| Exercise objective |
Starting at the top of the entries below, print each line exactly until the line with "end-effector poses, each" has been printed too.

| Available data |
-------
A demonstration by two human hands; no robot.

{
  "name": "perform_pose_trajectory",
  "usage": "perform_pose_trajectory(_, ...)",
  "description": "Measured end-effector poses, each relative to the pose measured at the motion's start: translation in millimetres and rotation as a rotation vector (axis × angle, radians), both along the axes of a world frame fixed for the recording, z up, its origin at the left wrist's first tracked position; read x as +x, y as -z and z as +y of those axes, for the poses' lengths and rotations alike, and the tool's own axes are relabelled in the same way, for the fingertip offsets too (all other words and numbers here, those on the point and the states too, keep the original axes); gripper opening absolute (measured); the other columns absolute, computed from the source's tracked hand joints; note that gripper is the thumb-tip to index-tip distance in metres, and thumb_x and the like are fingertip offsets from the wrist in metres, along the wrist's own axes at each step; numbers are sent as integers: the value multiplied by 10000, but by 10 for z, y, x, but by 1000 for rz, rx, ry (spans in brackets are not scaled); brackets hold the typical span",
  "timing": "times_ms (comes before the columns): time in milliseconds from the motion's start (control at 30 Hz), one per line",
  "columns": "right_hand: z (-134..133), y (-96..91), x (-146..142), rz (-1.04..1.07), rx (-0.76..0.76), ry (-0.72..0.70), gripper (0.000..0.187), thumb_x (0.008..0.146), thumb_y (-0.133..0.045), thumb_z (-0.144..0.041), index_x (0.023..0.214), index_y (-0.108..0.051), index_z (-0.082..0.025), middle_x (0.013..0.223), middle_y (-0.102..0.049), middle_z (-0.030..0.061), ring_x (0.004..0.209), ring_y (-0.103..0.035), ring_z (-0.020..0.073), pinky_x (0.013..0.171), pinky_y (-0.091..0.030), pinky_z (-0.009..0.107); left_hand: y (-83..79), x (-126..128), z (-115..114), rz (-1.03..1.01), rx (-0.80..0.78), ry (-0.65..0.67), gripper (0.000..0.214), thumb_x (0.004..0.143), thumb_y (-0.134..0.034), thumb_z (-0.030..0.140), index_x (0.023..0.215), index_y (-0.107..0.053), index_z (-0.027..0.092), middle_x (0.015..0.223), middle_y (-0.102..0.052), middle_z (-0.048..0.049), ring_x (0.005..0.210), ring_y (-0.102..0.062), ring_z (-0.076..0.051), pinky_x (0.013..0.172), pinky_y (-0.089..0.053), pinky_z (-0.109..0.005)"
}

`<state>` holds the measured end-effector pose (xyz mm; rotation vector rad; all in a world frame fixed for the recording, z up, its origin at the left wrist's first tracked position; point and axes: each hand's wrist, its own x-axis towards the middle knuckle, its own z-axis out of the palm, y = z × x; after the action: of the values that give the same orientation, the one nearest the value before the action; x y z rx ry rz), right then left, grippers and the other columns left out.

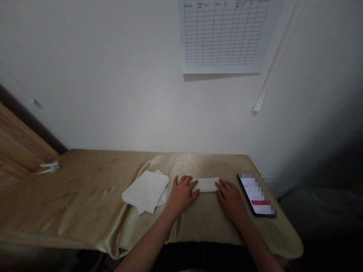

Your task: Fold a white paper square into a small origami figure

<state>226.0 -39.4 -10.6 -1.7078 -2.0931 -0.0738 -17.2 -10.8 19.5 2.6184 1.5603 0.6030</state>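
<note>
A folded strip of white paper point(207, 185) lies crosswise on the cloth-covered table in front of me. My left hand point(183, 193) holds its left end, with thumb and index finger on the paper and the other fingers spread beside it. At the right end, the fingertips and thumb of my right hand point(231, 198) hold the strip down. Left of my left hand is a loose, uneven pile of white paper sheets point(149, 190), some with perforated edges.
A phone point(256, 198) with a lit, partly blurred screen lies right of my right hand. Shiny beige cloth point(93, 189) covers the table and is wrinkled at the front. White scraps point(50, 167) lie far left. A printed grid sheet point(221, 41) hangs on the wall.
</note>
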Motion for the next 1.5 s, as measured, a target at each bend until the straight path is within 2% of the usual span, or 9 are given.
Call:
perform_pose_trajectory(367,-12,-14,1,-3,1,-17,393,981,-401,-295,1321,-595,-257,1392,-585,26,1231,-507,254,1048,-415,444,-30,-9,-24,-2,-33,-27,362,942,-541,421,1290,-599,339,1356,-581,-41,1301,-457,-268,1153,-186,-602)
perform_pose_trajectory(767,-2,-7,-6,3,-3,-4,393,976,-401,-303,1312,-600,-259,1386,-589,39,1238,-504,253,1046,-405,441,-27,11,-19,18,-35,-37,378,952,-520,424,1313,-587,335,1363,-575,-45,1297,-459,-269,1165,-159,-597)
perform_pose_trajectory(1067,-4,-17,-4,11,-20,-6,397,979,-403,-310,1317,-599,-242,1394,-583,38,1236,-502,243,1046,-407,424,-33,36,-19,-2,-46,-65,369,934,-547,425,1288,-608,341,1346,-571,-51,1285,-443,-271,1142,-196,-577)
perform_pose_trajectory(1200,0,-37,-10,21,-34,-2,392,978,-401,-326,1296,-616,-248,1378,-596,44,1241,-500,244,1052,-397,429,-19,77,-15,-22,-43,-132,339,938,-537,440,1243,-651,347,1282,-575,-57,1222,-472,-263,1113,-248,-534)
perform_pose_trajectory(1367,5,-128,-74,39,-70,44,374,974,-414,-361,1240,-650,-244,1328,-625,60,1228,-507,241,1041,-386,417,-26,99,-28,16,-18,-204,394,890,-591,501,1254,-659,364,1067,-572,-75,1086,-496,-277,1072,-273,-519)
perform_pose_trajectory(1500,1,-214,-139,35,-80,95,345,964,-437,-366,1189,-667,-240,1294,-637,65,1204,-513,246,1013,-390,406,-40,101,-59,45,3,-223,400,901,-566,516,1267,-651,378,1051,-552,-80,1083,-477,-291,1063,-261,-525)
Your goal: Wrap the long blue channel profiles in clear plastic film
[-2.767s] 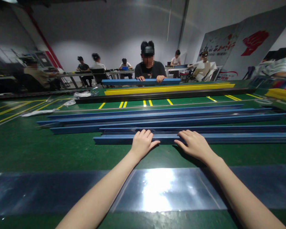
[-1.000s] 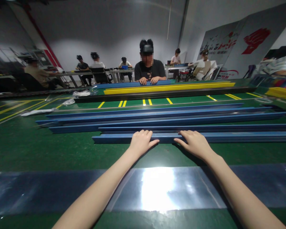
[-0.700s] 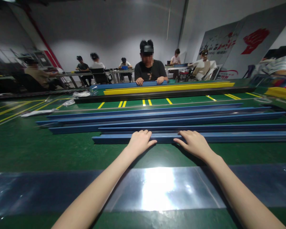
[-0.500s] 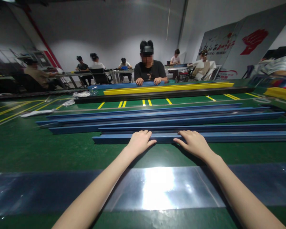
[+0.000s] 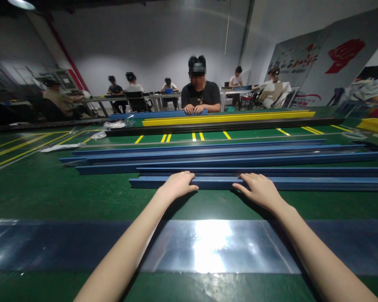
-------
| Response for this exercise |
A demonstration by two human hands; no robot.

{
  "name": "perform_pose_trajectory",
  "usage": "perform_pose_trajectory(_, ...)",
  "description": "Measured end-effector poses, each relative to the pose measured at the motion's start: translation in millimetres and rotation as a rotation vector (axis × angle, radians), both along the axes of a world frame fixed for the recording, z up, its origin at the left wrist's first tracked position; read x as +x, y as -z and z as +y of those axes, for the poses' lengths and rotations alike, and the tool's own axes are relabelled in the same way, for the fingertip offsets too (all other words and numbers here, those on the point and the states too, keep the original axes); gripper opening absolute (measured); the other columns absolute, computed from the source's tracked hand joints; note that gripper is the thumb-tip to index-tip distance in metres, and thumb_x and the like are fingertip offsets from the wrist in metres, along the wrist's own axes at each step; numbers are sent as integers: the value multiplied by 10000, but by 10 for z, y, x, but by 1000 for rz, rx, ry (spans in brackets are not scaled); brackets hold the typical span",

The required output has been given in full.